Seriös kann Olaf Scholz ja sowieso

Das Zwischenmenschliche, also die Fähigkeit, einen Bezug herzustellen zum Volk, ist ja, neben dem Handwerkszeug eines Politikers, der Sachkompetenz und der Glaubwürdigkeit, die wichtigste Eigenschaft, um auch auf Bundesebene erfolgreich zu sein. Seriös kann Scholz ja sowieso. Am kommenden Wochenende wird SPD-Parteichef Sigmar Gabriel seinen Vorschlag für einen Kanzlerkandidaten verkünden. Lange Zeit schien es ausgemacht, dass entweder Gabriel selbst oder der scheidende EU-Parlamentspräsident Martin Schulz den direkten Kampf mit Angela Merkel um die Kanzlerschaft aufnehmen wird. Aber eine Überraschung ist nicht mehr ausgeschlossen. Das wäre Olaf Scholz.

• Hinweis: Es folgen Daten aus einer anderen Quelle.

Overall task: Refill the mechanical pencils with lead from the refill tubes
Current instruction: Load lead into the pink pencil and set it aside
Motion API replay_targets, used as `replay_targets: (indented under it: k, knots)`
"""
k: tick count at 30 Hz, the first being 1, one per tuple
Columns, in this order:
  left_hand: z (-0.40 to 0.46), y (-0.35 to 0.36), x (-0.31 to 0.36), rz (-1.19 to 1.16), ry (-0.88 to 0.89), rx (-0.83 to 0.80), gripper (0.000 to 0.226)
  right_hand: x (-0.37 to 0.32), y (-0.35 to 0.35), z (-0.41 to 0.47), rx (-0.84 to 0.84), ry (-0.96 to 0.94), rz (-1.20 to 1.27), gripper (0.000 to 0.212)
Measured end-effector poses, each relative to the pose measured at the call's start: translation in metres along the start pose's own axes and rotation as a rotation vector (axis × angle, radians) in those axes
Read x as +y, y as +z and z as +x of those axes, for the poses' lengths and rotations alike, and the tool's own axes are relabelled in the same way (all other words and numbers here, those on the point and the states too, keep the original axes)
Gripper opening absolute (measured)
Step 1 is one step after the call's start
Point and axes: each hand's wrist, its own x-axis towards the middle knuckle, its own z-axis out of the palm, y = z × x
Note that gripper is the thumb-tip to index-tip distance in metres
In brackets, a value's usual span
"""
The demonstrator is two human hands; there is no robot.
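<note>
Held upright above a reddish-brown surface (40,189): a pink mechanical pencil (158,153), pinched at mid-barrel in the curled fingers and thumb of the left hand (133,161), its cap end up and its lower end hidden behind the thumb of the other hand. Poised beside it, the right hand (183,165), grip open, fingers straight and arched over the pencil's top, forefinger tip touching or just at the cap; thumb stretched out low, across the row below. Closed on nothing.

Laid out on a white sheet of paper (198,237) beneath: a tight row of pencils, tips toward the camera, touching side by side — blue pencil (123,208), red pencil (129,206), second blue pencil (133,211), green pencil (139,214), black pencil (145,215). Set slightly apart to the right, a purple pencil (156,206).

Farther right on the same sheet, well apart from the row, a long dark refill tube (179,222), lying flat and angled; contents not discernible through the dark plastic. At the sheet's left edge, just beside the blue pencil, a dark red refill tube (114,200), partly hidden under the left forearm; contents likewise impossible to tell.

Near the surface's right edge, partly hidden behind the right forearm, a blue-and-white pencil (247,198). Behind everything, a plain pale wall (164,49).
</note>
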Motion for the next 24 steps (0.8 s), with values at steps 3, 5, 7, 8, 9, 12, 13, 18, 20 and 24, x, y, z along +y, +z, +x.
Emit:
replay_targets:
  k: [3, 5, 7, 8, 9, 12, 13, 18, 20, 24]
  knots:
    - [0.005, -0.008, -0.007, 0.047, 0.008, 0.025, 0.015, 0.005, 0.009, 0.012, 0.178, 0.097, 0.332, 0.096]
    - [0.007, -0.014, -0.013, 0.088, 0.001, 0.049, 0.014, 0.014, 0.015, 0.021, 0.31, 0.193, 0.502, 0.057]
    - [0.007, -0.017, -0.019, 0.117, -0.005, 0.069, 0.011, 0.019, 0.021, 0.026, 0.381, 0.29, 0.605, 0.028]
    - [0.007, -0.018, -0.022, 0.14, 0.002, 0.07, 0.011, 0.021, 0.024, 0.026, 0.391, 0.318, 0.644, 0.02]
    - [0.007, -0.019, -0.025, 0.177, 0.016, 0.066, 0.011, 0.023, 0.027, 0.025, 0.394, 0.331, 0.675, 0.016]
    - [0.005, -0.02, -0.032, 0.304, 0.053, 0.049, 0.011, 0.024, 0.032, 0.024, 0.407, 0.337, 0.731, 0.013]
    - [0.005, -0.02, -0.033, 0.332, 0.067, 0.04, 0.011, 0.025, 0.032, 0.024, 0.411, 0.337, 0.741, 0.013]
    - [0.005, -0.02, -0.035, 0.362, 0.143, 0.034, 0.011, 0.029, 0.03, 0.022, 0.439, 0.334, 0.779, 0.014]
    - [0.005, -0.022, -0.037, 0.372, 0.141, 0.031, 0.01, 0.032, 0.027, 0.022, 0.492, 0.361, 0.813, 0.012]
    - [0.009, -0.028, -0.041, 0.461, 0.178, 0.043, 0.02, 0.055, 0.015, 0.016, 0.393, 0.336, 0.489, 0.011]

Im Hamburger Rathaus hält Scholz am Sonntagmittag eine leidenschaftliche Rede, wie immer ohne Manuskript und mit häufig geballter Faust. Da ist nichts Monotones. Thematisch reicht die Rede weit über den Anlass und die Stadt hinaus. Er redet über Europa, über die Globalisierung, über die Sorgen der Menschen, um dann sozialdemokratische Politik abzuleiten. Die Antwort auf die Ängste sei: „Ein stabiler, resistenter Sozialstaat.“

Scholz, der zwar nicht in Hamburg geboren wurde, dort aber aufwuchs, ist vor allem ein Verfechter einer sozialen Arbeitspolitik, die den Wert, den Ethos von Arbeit neu betont. Seit Jahren wiederholt er bei Reden einen Satz, auch diesmal in Hamburg, wenn auch abgewandelt: „Wir bekennen uns dazu, dass man arbeiten soll. Aber wir bekennen uns auch dazu, dass die, die arbeiten, dies auch zu ordentlichen Bedingungen tun können.“ Scholz sagt auch gern: „Wir sind die Partei der fleißigen Leute, die Partei der Arbeit.“

Dahinter steht die Überzeugung, dass eine gute Arbeitsmoral oder der Stolz auf das eigene Tun auch zu einer guten gesellschaftlichen Moral führen könne und dies wiederum den Zusammenhalt der Gesellschaft stärke. Scholz will, dass die einfachen Arbeiter wieder respektiert werden, weil jeder, der etwas tut, diesen Respekt verdiene.

Natürlich kommt die Kanzlerin in seiner Rede nicht gut weg

Scholz hält am Sonntag quasi eine Welt-, Europa- und Deutschland-Rede auf einmal. Und natürlich kommt die Kanzlerin nicht gut weg. Merkel habe als tragende Begründung, warum sie wieder antrete, gesagt: Sie kenne sich aus. Olaf Scholz kann sich jetzt schlecht selbst nennen, aber er sagt: „Auskennen tun sich auch andere.“ Aber vor allem müsse man einen Plan haben für das Land, in diesen unsicheren, von Terror und Krieg geprägten Zeiten.

Seinem engsten Umfeld hat Scholz nach seiner Wahl 2011 eine Art Schwur abgenommen: „Wir sind nie beleidigt und werden nie hysterisch.“ Das beschreibt die Methode Scholz ganz gut. Denn die kühle, distanzierte Art ist auch ein Machtinstrument, um Stärke zu zeigen, um sich abzugrenzen. Kürzlich bei „Anne Will“ in der ARD konnte man studieren, wie gut sich Scholz im Griff hat. Er verhält sich dabei nur folgerichtig. „Wer bei mir Führung bestellt, bekommt sie auch“, sagt er – und muss das nun auch glaubhaft ausstrahlen.

Dass Scholz aber auch ganz gezielt auf diese Wirkung aus ist, machte er mit einem kleinen, für seine Verhältnisse fast unvorsichtigen Nebensatz deutlich. Als Anne Will davon sprach, dass im Land aufgrund der Terrorangst viele sehr aufgeregt seien, sagte er: „Ich bin cool.“ Das wirkte zwar sympathisch, ließ aber auch den Blick zu auf den sehr beachtlichen Ehrgeiz und das sehr große Selbstbewusstsein des Olaf Scholz.